Multiple-Bit Upset Protection in Microprocessor Memory Arrays Using Vulnerability-Based Parity Optimization and Interleaving

We propose a technology-independent vulnerability-driven parity selection method for protecting modern microprocessor in-core memory arrays against multiple-bit upsets (MBUs). As MBUs constitute over 50% of the upsets in recent technologies, error correcting codes or physical interleaving are typically employed to effectively protect out-of-core memory structures, such as caches. Such methods, however, are not applicable to high performance in-core arrays, due to computational complexity, high delay, and area overhead. Therefore, we investigate vulnerability-based parity forest formation as an effective mechanism for detecting errors. Checkpointing and pipeline flushing can subsequently be used for correction. As the optimal parity tree construction for MBU detection is a computationally complex problem, an integer linear program formulation is introduced. In addition, vulnerability-based interleaving (VBI) is explored as a mechanism for further enhancing in-core array resiliency in constrained, single parity tree cases. VBI first physically disperses bitlines based on their vulnerability factor and then applies selective parity to these lines.

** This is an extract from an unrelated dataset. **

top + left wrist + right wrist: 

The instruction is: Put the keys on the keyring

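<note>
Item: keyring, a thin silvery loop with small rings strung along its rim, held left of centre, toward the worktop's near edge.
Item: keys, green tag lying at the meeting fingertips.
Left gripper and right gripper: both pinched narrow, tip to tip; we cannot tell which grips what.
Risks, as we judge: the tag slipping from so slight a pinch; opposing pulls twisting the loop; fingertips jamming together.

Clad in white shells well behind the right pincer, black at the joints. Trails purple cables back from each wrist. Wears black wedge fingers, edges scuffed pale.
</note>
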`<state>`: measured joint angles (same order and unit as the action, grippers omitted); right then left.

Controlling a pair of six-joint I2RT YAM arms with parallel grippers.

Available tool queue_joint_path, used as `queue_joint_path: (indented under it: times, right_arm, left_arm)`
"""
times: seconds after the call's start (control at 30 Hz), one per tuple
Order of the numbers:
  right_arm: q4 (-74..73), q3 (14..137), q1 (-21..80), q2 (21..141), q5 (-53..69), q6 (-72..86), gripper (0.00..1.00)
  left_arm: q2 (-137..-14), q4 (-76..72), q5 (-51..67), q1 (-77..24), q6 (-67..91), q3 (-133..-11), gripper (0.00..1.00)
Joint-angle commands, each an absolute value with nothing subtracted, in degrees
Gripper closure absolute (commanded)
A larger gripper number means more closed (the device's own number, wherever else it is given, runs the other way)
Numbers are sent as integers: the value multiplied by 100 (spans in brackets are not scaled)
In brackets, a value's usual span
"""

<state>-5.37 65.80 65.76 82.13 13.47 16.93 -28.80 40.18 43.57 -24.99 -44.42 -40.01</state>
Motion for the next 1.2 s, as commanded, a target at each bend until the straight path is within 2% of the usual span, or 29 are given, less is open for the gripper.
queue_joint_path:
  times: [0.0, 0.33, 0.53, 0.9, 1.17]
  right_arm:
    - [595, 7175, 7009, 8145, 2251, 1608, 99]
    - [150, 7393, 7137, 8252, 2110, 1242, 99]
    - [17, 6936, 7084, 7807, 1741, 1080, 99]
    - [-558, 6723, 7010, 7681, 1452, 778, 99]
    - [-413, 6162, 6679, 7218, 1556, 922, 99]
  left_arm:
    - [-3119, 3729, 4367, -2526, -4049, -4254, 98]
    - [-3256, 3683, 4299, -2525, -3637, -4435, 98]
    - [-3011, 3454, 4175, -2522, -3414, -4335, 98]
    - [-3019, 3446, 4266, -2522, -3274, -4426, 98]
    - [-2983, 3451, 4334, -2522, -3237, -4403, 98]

Experimental results on Alpha 21264 and Intel P6 in-core memory arrays demonstrate that the proposed parity tree selection and VBI methods can achieve vulnerability reduction up to 86%, even when a small number of bits are added to the parity trees.

[1]  B. Narasimham,et al.  Radiation-Induced Soft Error Rates of Advanced CMOS Bulk Devices , 2006, 2006 IEEE International Reliability Physics Symposium Proceedings.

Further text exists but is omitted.